Here are Creative Tenders top 6 most common mistakes when tendering for new business.
Many companies answer a question based on what information they think the tendering company should know about their business, their processes and their experience, instead of what they’ve actually asked for. If you are being asked to submit a response to a question, double check you’ve answered what they’ve asked of you.
Research is king! The tendering organisation will want to see that you’ve taken the time to do your homework. Your tender response will be stronger for it.
If you’re not going to give it your all, it’s pointless submitting a bid. Someone else will put all of their company efforts into winning this work, and is it really the impression you want to leave for your business? We’ve all been there when we’ve seen the tender response 24 hours before its due, but sometimes it really is best to pass than to enter a response that isn’t your best work.

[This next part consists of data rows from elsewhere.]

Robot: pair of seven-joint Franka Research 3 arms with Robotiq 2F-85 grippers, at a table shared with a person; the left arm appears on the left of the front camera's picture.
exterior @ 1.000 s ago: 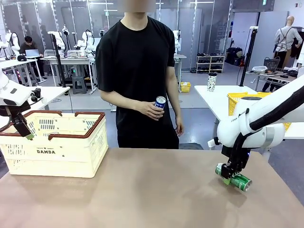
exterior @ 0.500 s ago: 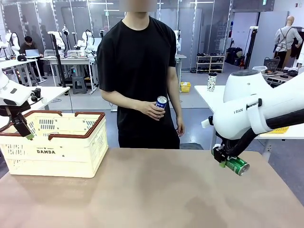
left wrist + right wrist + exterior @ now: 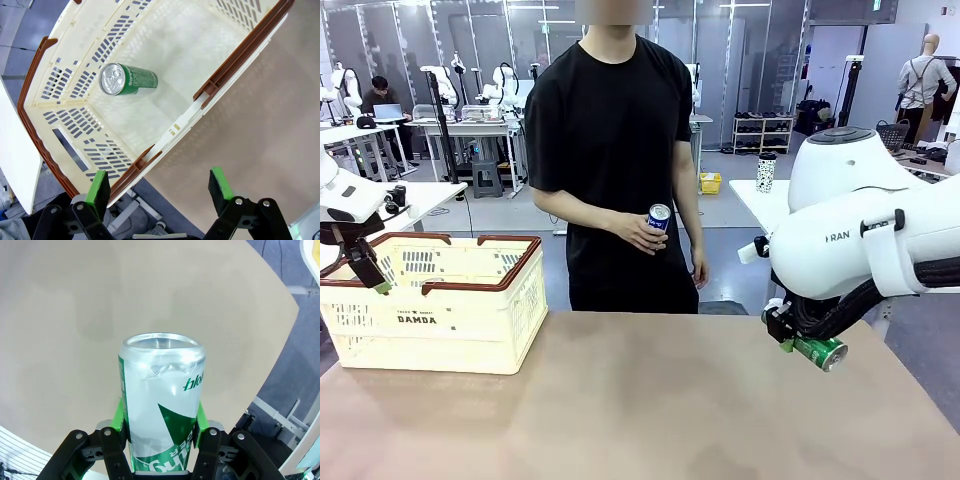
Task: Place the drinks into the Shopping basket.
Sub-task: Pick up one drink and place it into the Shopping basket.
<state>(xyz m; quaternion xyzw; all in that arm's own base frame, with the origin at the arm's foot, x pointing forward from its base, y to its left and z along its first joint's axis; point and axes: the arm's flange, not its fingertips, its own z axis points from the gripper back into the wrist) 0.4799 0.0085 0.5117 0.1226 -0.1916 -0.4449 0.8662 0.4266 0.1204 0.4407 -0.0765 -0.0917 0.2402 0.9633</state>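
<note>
Front view: the right gripper (image 3: 790, 340) holds a green can (image 3: 818, 350) clamped and tilted, clear above the tan table (image 3: 620, 400) near its right edge. Open tabletop separates it from the Shopping basket (image 3: 430, 305) at the left. The left gripper (image 3: 375, 278) hangs over the basket's left rim. A person's hand (image 3: 638, 232) holds a blue can (image 3: 658, 216) beyond the far edge.

Left wrist view: the left gripper (image 3: 159, 185) stands spread and empty over the basket's (image 3: 30, 107) brown rim. A second green can (image 3: 127, 80) lies on its side inside, near a corner.

Right wrist view: the right gripper's (image 3: 160, 415) pads grip the green can (image 3: 162, 395) on both sides, the table's (image 3: 75, 300) edge beyond.
</note>
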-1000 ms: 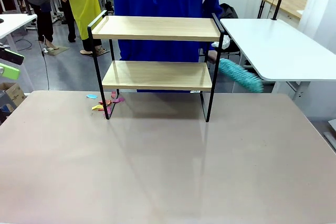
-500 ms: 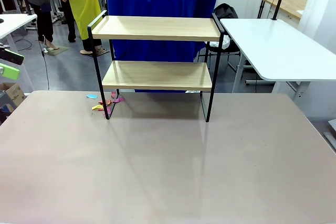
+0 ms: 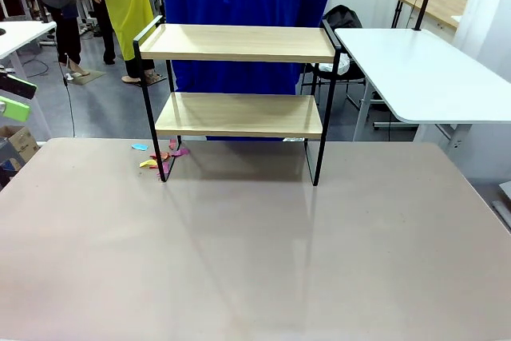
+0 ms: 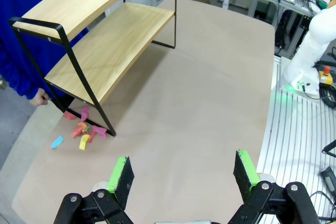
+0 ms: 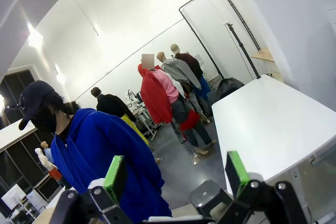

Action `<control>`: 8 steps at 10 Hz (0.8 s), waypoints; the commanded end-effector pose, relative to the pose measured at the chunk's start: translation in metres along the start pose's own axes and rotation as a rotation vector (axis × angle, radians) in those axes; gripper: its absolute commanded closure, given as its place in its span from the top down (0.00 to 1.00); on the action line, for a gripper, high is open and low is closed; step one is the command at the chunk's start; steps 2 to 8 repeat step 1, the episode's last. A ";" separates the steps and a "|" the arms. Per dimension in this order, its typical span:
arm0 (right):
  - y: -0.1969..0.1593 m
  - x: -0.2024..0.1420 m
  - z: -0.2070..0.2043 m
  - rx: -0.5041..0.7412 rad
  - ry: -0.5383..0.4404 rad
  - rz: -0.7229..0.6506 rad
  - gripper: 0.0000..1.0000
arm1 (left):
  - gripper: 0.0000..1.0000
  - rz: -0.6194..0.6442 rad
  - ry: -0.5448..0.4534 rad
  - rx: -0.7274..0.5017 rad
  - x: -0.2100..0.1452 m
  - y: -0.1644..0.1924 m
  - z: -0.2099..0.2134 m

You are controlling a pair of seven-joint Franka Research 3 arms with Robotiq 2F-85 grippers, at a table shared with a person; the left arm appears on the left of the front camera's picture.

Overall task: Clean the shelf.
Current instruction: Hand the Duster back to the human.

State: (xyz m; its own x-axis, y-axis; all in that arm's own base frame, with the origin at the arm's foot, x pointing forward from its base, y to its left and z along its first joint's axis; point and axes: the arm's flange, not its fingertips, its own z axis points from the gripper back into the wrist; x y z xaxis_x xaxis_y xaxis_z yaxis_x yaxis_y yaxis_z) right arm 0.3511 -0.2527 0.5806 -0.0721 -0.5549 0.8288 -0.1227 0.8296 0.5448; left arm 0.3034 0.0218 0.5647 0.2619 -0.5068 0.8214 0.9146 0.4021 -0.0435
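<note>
Left gripper [image 4: 182, 174]: fingers spread wide with nothing between them; the green pads [image 4: 118, 174] face each other above the tan table [image 4: 210, 93], touching nothing.
Left gripper's place: it hangs over the near part of the table, well apart from the shelf [image 4: 100, 35] — in the front view a green and black part shows at the left edge.
Right gripper [image 5: 176, 174]: fingers wide apart and empty, green pads [image 5: 113, 178] in the air, aimed away from the table toward the room.
Ahead of the right gripper: a person in a blue hooded top [image 5: 105, 156] with a dark cap, and a white side table [image 5: 262, 119] to the right.
Shelf: stands upright at the far middle of the tan table, all four black legs on the tabletop; both wooden boards are bare.
Paper scraps [image 3: 160, 155]: a small cluster of pink, orange, yellow and blue bits lies on the table at the shelf's left front leg — some just under the lower board, one blue bit a little apart to the left.
Person: the blue top stands directly behind the shelf at the table's far edge; in the left wrist view a hand [image 4: 39, 98] shows just behind the shelf's leg near the scraps.
White side table: to the right of the shelf, apart from the tan table.
</note>
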 end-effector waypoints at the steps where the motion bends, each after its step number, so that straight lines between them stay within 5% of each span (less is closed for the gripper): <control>1: 0.001 0.002 0.001 0.002 -0.004 0.001 1.00 | 1.00 -0.018 -0.021 -0.007 0.001 0.001 -0.002; 8: 0.001 0.002 0.001 0.002 -0.004 0.001 1.00 | 1.00 -0.018 -0.021 -0.007 0.001 0.001 -0.002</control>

This shows lack of respect for the tender process, and makes it look like you can’t / won’t achieve deadlines provided. Your tender response would be disregarded anyway, so if you’ve made a mistake and missed the deadline, don’t send in your response and use it as a learning experience.
Many tender documents will ask you to complete the tender documents in a specific way. Don’t ignore these requests. If the Invitation to Tender asks for you to submit your response using their pre-defined questionnaire, don’t ignore this, use it. The client may fail your response for not following the guidelines provided.
So many businesses make the mistake of tendering for absolutely every piece for work and wonder why they don’t win anything. You’re so much better off responding to five tenders extremely well, than 15 tenders quickly and rushed. Create a tender checklist that gives you an understanding of the tenders you would like to win / can deliver well, and stick to it.